あまり家にいない私はワンちゃんにとっては貢献度の低い飼い主、いや 飼い主はカミさんなんで私はただの同居人として見られているように思う。
カミさんが外出先から帰ってくると飛び上がって喜び、部屋の中をウロウロする間は5分くらいは付きまとっている、まるで幼い子供のように。
これが私が帰った時は「音がしたな、顔くらい上げておこう」という感じでちょっとだけ反応し、一応 眼だけは合わすようなしぐさをするが、たまにどんな理由かはわからないが私の方へ寄ってきたときは、「おりこうしてたか よっしゃよっしゃかわいいやっちゃな、撫でたろ撫でたろ」と言って、わざわざ近寄ってきてくれたお礼に下あごから首のあたりを何十回と撫でるようにしている。
この行動って、子供が小さい頃 私が仕事から帰ってきても大して反応もせずそのままテレビを見たリ好きなことをしていて、3人のうち1人ぐらいはたまに何の目的かわからないが近寄って来てくれると、「よしよし おりこうしてたか」と頭を撫でたその行動と似ていて、子供同様、ワンちゃんもなかなか手ごわい相手である。
この3連休の初日にカミさんが出掛けて夕方まで帰ってこないということで夕方の散歩の大役を任されたが、私と行くを嫌がったらどうしようと思いながらも、予定よりも30分近く早かったが少し肌寒かったので4時半頃に「散歩行こか、今日はお母さんでないけど大丈夫か」声を掛けると「退屈だったんで散歩待ってたんや、今日は まあお父さんでもよしとするか」という感じでいつになくホイホイと私の前まで忍び寄ってきた。

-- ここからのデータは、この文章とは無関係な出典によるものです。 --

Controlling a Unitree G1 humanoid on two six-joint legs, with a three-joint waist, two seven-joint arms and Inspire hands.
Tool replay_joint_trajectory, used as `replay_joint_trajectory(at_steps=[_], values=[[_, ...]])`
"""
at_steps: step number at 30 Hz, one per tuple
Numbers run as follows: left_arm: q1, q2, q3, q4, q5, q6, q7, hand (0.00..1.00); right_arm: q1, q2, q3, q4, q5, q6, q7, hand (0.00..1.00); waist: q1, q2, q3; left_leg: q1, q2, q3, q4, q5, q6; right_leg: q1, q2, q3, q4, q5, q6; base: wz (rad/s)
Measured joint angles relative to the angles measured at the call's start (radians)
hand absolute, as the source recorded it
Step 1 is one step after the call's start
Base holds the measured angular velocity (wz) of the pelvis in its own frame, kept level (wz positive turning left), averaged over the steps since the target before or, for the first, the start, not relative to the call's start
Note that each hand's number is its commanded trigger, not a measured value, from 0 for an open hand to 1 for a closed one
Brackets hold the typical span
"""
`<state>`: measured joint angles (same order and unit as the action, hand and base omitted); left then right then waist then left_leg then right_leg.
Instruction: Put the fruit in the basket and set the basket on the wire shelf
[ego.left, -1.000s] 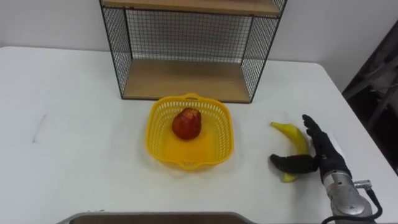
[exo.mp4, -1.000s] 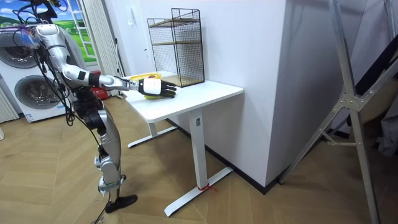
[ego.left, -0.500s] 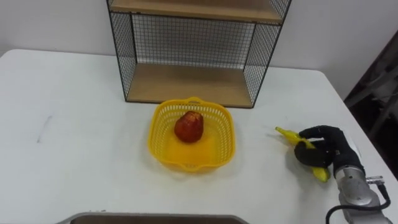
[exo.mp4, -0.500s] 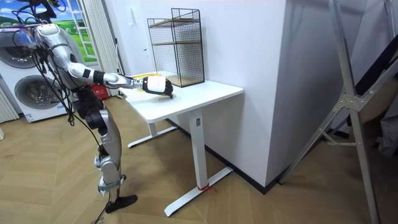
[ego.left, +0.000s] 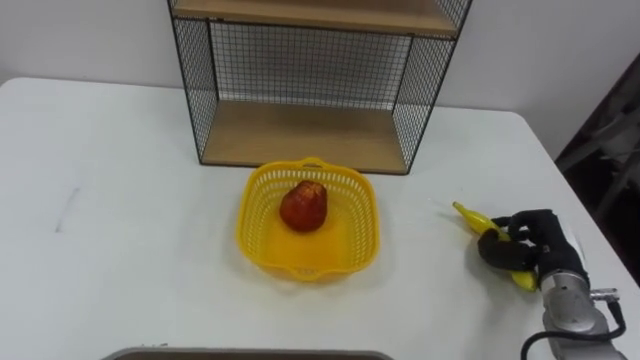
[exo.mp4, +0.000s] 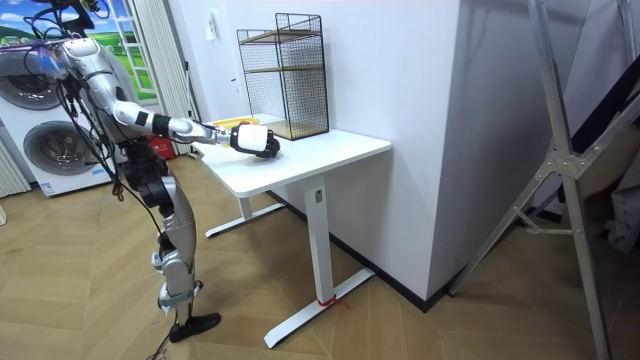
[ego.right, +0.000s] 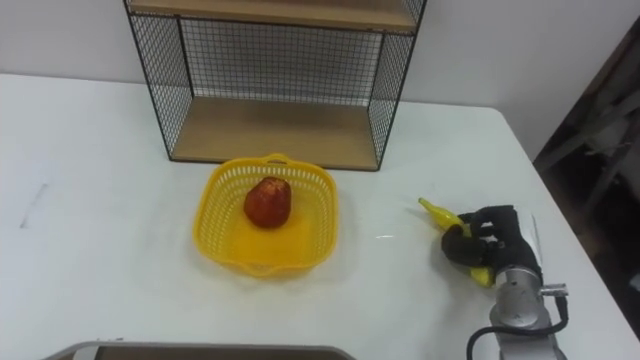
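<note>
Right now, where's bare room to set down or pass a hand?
Bare: the table left of the basket, the strip between basket and banana, the bottom board of the wire shelf. Crowded: the right edge, where the right hand grips the banana.

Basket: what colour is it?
The basket is yellow, an open mesh; the left eye view shows it best.
</note>
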<state>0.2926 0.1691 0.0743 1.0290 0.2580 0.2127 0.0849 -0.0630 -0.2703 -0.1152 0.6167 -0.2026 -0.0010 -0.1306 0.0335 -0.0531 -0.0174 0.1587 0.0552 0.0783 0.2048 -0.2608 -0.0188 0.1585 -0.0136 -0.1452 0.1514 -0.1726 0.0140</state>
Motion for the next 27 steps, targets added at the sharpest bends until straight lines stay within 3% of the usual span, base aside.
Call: replay_joint_trajectory(at_steps=[7, 9, 12, 15, 21, 27], values=[[-0.002, 0.001, -0.008, -0.009, -0.011, 0.000, 0.000, 0.00, 0.009, 0.001, 0.024, -0.102, 0.090, 0.080, 0.001, 1.00, 0.002, -0.004, 0.0055, -0.017, 0.000, 0.005, -0.001, 0.000, 0.000, -0.018, 0.001, 0.012, 0.006, 0.000, 0.000, -0.03], [-0.010, 0.001, -0.014, -0.009, -0.013, -0.003, 0.000, 0.00, 0.020, 0.002, 0.044, -0.162, 0.152, 0.103, 0.004, 1.00, 0.002, 0.000, 0.0127, -0.017, 0.000, 0.014, -0.005, 0.000, 0.000, -0.023, 0.003, 0.021, 0.006, 0.000, 0.000, -0.11], [-0.006, 0.000, -0.021, -0.009, -0.011, -0.017, -0.002, 0.00, 0.040, 0.027, 0.097, -0.264, 0.212, 0.105, 0.012, 1.00, 0.003, 0.011, 0.0192, -0.017, 0.001, 0.026, -0.003, 0.001, 0.000, -0.037, 0.003, 0.031, 0.019, 0.000, 0.000, -0.13], [-0.012, 0.000, -0.021, -0.009, -0.009, -0.029, -0.012, 0.00, 0.047, 0.053, 0.137, -0.332, 0.312, 0.105, 0.032, 1.00, 0.003, 0.015, 0.0203, -0.020, 0.001, 0.026, -0.001, 0.000, 0.001, -0.040, 0.001, 0.027, 0.019, 0.000, 0.000, -0.01], [0.002, -0.003, -0.021, -0.007, -0.008, -0.046, -0.029, 0.00, 0.047, 0.069, 0.138, -0.443, 0.533, 0.099, 0.084, 1.00, 0.003, 0.026, 0.0159, -0.027, 0.001, 0.014, 0.003, 0.001, 0.001, -0.039, -0.001, 0.009, 0.020, 0.000, 0.000, 0.06], [0.021, -0.006, -0.030, -0.008, -0.008, -0.074, -0.028, 0.00, 0.047, 0.068, 0.142, -0.536, 0.617, 0.084, 0.124, 1.00, 0.003, 0.031, 0.0144, -0.028, 0.001, 0.014, 0.001, 0.001, 0.001, -0.038, -0.001, 0.008, 0.020, 0.000, 0.000, 0.01]])
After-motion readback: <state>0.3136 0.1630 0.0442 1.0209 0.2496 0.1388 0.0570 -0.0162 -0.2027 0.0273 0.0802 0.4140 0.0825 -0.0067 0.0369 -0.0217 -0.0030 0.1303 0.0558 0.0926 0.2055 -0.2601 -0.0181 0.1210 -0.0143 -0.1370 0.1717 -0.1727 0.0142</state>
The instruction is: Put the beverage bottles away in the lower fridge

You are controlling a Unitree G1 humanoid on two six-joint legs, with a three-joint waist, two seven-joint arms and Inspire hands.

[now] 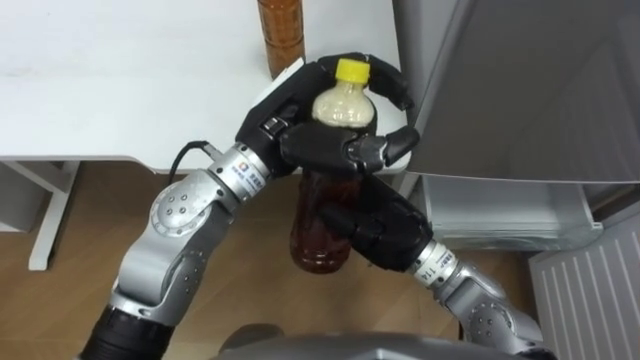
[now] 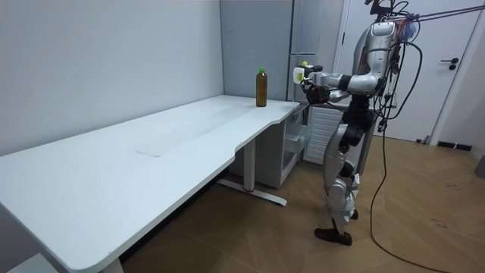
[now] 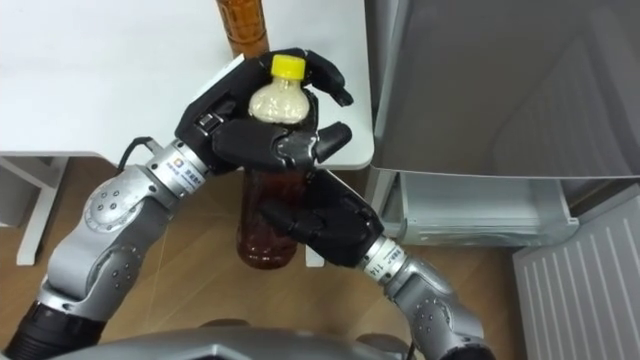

今日 ここまで読んでいただいた方の中には、「今日の話って いったい何?」と思っていらっしゃる方もあると思うが、このワンちゃんの行動が何とも言えないくらいうれしく、毎日時間に追われてバタバタしている自分にとっては最高のプレゼントだったので思わずこうしてここに綴っている。
私との散歩が気乗りしないときは、ぐずぐずした態度をとったり、30分程度と想定して出かけたもののわずか5分もしないうちに家に引き返されたことも何度となくあったが、この日は自宅のある松ヶ崎から植物園北口まで夕暮れ時の北山通を地下鉄一駅分機嫌よく歩き、うっすらと照らされたコンサートホールの横を通り再び同じ道で家まで帰ってきた。
この間1時間半くらいであったが、散歩の間は日頃のいやなことや追われている仕事のことも頭をよぎることは全くなかった。
その後「今日の散歩どうだった」と声を掛けても、もちろん素知らぬ顔で休んでいたので楽しかったのは私だけだったのかもしれないが、それはそれで「いい」といえる時間であった。
私の方はすっかり気分がいいもんだから、6時頃帰ってきたカミさんには、「えらい早いやん、もっとゆっくりしてきたらよかったのに」なんていつもと違う言葉が出てきた。
これも“ぽぽたん効果”なのかもしれないなと思わぬ自分自身の言動に驚いた。
長男は0歳、長女の方は3歳と1歳の子供第一優先の生活のようであるが、私ももう一度やり直せるなら一度でいいから子供優先の生活をしてみたかった なんて今日のいい時間を振り返りながら叶わぬことを考えたりしていた。
休日って何かをしようと思わずにこんな過ごし方をするのが一番 体にも心にもいいような気がする。時間があればすぐに何かをしようなんて考えないで。